Vermonter (CV train)

Overview
- Service type: Inter-city rail
- Status: Discontinued
- Locale: Northeastern United States
- First service: 1940
- Last service: 1965
- Successor: Vermonter
- Former operator: Central Vermont Railway

Route
- Termini: St. Albans White River Junction
- Distance travelled: 118 miles
- Service frequency: daily
- Train numbers: 303 & 304

On-board services
- Seating arrangements: Coach seating
- Sleeping arrangements: Pullman

Technical
- Track gauge: 4 ft 8+1⁄2 in (1,435 mm)

= Vermonter (Central Vermont train) =

The Vermonter was a Central Vermont Railway local sleeper train that ran between St.
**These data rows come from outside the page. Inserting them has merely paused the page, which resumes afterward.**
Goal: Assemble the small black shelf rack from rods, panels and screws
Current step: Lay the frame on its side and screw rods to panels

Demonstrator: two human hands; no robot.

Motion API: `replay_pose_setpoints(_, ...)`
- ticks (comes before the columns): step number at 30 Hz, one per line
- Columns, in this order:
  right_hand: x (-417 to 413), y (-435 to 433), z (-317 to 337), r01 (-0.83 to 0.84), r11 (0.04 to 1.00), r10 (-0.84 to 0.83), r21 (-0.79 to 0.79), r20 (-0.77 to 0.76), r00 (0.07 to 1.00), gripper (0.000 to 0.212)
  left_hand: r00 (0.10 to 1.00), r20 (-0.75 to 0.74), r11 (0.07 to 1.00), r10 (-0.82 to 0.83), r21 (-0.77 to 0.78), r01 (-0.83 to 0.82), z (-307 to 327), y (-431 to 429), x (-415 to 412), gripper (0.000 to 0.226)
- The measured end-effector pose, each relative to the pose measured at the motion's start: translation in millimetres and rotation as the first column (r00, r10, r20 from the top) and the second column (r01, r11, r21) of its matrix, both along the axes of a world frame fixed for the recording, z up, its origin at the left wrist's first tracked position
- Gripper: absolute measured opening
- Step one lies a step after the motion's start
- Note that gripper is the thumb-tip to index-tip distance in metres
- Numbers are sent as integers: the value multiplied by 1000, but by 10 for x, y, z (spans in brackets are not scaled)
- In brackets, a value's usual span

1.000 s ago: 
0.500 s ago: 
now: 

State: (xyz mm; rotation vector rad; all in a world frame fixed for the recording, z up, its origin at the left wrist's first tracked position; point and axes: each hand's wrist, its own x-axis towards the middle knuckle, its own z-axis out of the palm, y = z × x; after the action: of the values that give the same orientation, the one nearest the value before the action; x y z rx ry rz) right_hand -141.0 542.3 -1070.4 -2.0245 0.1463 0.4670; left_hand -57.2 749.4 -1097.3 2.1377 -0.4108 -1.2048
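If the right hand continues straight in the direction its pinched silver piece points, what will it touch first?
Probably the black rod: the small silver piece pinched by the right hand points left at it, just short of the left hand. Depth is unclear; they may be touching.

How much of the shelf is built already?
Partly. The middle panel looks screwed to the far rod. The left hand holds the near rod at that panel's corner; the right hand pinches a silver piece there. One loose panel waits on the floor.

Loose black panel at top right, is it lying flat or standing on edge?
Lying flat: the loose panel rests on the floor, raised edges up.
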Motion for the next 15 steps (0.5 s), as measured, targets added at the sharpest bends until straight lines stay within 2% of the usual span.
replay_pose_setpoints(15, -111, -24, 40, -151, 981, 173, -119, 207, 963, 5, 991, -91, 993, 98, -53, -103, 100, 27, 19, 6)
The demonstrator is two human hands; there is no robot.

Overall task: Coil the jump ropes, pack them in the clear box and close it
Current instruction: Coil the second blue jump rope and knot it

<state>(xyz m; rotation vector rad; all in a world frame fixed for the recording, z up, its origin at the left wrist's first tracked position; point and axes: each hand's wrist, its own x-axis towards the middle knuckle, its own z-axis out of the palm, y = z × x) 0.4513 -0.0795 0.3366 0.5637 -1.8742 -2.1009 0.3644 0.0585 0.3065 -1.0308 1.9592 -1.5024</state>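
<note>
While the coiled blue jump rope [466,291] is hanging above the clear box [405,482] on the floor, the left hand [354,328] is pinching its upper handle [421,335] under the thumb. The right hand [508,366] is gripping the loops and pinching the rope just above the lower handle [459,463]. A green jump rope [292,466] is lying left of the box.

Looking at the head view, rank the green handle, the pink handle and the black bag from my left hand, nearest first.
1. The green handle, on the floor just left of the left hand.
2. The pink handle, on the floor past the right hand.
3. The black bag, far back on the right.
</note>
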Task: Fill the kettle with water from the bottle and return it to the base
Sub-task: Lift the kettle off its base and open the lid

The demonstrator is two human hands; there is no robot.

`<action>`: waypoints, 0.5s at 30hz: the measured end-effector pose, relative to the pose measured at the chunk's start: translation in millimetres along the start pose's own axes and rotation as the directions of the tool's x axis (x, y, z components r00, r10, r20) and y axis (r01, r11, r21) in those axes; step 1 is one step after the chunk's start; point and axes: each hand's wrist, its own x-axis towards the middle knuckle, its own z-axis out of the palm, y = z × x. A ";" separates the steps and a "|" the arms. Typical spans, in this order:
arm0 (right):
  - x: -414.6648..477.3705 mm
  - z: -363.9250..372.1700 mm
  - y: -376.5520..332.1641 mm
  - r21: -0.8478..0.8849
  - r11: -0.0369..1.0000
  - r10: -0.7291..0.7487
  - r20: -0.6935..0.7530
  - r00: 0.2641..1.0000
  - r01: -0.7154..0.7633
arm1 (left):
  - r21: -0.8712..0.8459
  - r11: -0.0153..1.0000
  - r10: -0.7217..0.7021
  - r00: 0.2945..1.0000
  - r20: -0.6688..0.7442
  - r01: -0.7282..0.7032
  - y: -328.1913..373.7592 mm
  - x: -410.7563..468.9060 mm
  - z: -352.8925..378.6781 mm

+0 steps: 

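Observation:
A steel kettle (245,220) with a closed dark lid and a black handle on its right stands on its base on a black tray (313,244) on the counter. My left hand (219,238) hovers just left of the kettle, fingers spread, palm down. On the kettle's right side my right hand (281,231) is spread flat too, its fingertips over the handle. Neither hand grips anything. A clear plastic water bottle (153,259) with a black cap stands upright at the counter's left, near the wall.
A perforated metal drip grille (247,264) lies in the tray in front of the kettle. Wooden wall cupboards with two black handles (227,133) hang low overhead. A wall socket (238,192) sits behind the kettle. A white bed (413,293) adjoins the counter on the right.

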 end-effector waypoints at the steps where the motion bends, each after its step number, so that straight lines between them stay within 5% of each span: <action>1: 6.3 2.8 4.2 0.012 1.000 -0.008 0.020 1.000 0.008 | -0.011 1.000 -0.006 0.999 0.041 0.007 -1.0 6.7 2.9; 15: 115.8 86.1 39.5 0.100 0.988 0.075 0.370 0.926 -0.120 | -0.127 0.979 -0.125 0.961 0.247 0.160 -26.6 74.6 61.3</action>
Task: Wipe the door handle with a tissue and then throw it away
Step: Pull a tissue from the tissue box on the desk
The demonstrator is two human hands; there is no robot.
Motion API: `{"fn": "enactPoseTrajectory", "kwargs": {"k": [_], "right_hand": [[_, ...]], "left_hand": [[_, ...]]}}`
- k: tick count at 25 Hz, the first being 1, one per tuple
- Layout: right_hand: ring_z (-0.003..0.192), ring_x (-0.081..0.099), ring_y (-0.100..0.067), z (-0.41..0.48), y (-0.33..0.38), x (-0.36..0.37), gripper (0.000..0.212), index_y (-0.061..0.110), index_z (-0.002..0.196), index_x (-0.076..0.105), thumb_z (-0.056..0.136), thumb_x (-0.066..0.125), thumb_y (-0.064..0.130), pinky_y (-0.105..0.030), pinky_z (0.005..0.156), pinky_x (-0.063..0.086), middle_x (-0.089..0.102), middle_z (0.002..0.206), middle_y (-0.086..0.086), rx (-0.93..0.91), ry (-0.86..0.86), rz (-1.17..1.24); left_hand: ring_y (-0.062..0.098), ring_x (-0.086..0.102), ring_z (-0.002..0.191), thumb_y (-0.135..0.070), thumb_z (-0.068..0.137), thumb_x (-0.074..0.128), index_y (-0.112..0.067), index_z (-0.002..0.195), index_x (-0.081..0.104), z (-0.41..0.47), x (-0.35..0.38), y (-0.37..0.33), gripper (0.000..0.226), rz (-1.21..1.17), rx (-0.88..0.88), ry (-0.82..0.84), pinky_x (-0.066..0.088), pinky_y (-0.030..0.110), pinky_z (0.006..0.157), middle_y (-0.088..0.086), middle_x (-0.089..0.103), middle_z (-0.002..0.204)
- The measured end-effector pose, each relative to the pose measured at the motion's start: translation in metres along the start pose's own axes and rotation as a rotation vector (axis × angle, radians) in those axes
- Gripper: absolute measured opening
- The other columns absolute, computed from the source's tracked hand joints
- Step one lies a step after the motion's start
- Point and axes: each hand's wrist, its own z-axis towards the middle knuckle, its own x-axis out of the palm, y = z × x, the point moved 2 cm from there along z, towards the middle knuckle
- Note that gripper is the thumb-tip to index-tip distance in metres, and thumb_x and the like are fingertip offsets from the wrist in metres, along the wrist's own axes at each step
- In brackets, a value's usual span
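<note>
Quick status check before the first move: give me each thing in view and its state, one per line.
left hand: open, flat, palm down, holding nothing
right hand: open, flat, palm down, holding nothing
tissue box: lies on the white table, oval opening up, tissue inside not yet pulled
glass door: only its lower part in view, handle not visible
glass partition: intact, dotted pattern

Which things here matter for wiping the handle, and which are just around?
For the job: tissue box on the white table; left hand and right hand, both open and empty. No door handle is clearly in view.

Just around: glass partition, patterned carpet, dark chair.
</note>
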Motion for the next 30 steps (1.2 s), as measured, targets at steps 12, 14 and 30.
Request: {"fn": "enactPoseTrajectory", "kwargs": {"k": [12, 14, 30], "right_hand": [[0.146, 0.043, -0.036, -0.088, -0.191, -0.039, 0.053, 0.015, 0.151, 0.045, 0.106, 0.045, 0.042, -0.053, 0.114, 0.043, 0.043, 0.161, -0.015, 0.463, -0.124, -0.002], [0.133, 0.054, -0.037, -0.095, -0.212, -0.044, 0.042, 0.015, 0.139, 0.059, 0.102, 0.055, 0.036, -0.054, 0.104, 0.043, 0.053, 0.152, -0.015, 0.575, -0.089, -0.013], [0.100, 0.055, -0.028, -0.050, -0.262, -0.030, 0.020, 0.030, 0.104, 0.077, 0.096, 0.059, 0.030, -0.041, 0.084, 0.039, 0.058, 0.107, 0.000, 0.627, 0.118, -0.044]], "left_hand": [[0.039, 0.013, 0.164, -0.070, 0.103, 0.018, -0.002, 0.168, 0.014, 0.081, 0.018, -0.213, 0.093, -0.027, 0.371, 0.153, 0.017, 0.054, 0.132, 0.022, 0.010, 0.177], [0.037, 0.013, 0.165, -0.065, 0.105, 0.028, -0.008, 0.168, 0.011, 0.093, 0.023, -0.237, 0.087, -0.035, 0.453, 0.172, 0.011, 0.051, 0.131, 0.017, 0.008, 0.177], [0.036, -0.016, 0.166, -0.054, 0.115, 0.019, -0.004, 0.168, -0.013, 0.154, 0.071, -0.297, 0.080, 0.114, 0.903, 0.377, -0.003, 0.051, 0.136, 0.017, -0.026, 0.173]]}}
Albans and White River Junction. Passengers could connect to and from the Montrealer in White River Junction.

==History==
The Vermonter began in 1940. It left St. Albans at 9:20 PM and arrived at White River Junction at 1:10 AM, making 14 additional stops compared to the Washingtonian. It provided a faster trip for passengers on the latter train while still providing service to many small, Vermont communities. Its sleeping cars were attached to the Washingtonian in White River Junction as it operated as a local sleeper train. Northbound, it departed White River Junction at 4:14 AM, arriving in St. Albans at 8:15 AM. The Vermonter was the only named-train CV operated exclusively on its own tracks.

The last run occurred on November 5, 1965 as the mail it carried was switched to trucks. This train lends its name to the modern incarnation of the Vermonter.